▸ **Required action**: Return all lines of the data in which the string "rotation" occurs.
Raw data Block Start
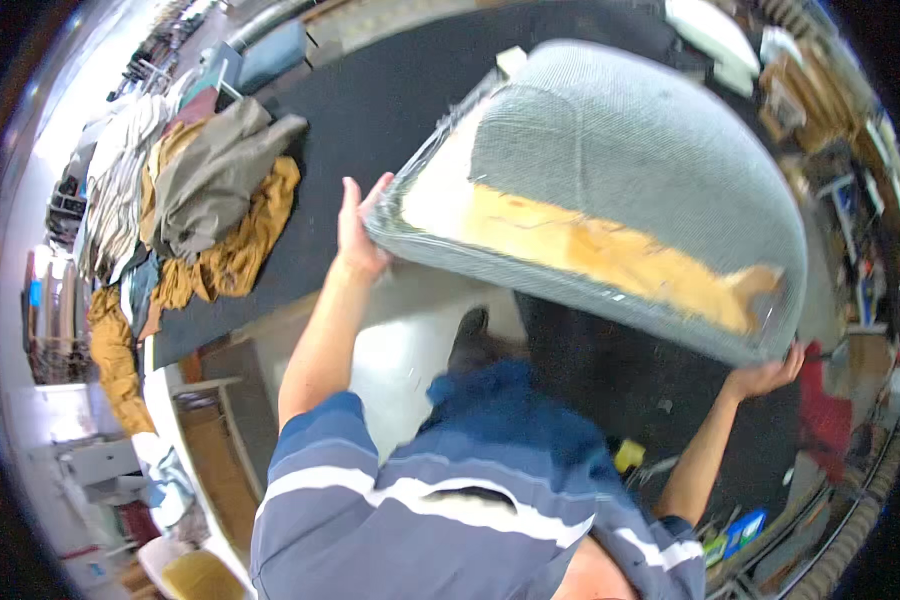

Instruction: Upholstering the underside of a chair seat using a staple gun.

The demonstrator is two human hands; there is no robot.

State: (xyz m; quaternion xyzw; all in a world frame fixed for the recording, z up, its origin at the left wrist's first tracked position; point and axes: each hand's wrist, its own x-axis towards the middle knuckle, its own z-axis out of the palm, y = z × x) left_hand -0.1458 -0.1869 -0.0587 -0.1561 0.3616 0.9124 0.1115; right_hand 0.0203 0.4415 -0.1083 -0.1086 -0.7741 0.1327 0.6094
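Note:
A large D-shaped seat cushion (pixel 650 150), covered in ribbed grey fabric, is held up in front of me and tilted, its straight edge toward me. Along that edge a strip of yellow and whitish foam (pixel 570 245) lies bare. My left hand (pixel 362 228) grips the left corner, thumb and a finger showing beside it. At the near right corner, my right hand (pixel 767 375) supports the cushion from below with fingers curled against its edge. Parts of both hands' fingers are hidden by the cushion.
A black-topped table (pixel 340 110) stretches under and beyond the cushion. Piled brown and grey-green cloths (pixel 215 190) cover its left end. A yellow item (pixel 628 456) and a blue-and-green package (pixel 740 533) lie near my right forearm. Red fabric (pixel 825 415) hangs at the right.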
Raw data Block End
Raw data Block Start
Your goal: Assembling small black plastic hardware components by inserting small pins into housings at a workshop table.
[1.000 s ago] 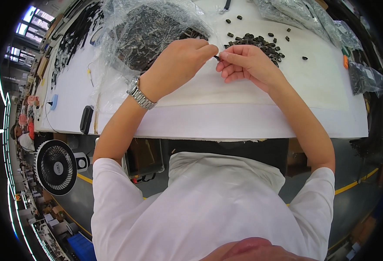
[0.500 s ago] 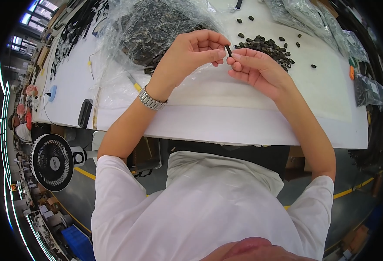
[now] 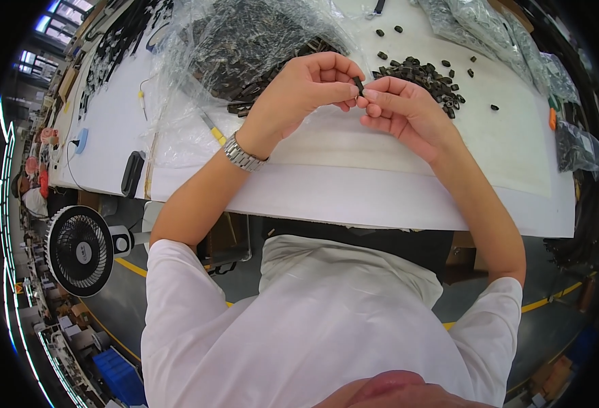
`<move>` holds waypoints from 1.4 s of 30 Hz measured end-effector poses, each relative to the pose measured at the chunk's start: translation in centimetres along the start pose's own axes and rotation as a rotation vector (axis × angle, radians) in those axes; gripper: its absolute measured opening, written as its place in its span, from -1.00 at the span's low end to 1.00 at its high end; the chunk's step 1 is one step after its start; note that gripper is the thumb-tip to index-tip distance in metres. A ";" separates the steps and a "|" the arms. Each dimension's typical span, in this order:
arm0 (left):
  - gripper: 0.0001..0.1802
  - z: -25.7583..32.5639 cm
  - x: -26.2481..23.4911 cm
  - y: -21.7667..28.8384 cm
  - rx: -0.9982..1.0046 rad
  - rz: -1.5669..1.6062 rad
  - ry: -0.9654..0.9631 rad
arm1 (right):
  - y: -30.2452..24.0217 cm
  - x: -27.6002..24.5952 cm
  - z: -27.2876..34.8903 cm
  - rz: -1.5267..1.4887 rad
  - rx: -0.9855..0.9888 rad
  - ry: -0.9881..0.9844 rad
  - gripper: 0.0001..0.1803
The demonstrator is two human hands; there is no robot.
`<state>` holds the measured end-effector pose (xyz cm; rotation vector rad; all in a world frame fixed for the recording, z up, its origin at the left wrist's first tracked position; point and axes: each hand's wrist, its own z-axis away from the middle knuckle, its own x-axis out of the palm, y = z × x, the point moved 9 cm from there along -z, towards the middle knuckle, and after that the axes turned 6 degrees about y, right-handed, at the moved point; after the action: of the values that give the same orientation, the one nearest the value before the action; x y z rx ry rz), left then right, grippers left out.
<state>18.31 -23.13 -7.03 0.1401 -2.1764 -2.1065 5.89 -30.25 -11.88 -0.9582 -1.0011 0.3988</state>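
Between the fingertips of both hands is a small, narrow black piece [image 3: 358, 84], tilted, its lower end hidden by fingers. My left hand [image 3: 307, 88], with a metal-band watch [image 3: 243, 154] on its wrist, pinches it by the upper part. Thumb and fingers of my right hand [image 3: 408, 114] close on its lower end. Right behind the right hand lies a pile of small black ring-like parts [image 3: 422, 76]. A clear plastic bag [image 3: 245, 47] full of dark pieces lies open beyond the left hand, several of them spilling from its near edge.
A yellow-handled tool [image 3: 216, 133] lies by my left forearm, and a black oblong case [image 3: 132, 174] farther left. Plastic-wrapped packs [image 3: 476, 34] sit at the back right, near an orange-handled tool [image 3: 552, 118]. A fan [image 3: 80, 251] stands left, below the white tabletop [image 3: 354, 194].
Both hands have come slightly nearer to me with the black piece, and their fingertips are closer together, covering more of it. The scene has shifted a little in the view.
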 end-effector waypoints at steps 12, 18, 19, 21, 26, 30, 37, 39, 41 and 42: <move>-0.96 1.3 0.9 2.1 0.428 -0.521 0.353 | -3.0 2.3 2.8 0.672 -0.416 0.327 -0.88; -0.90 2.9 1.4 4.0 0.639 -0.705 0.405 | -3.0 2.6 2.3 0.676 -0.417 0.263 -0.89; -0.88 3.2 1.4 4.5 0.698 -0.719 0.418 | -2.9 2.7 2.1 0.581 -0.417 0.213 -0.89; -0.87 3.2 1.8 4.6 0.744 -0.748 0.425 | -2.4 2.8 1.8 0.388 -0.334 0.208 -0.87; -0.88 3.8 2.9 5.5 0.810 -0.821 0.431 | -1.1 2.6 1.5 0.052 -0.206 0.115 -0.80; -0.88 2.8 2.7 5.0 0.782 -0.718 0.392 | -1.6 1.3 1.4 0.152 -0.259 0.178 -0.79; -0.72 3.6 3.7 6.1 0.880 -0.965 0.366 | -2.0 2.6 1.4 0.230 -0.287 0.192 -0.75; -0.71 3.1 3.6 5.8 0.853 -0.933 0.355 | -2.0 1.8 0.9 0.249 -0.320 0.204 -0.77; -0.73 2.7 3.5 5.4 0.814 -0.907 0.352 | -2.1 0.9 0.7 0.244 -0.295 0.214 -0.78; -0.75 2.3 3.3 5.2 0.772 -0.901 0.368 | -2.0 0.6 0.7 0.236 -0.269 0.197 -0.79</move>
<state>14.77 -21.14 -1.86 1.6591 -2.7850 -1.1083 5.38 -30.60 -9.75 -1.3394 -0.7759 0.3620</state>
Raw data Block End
▸ **Response below**:
`<move>` holds waypoints from 1.4 s of 30 Hz measured end-effector poses, each relative to the pose measured at the chunk's start: translation in centimetres along the start pose's own axes and rotation as a rotation vector (axis × angle, radians) in those axes; gripper: its absolute measured opening, written as its place in its span, from -1.00 at the span's low end to 1.00 at its high end; the chunk's step 1 is one step after its start; note that gripper is the thumb-tip to index-tip distance in metres. A ";" separates the steps and a "|" the arms. Each dimension's typical span, in this order:
`<state>` holds the measured end-effector pose (xyz cm; rotation vector rad; all in a world frame fixed for the recording, z up, its origin at the left wrist's first tracked position; point and axes: each hand's wrist, its own z-axis away from the middle knuckle, its own x-axis out of the palm, y = z × x, the point moved 9 cm from there along -z, towards the middle knuckle, and after that the axes turned 6 degrees about y, right-handed, at the moved point; after the action: of the values that give the same orientation, the one nearest the value before the action; x y z rx ry rz), left then right, grippers left out.

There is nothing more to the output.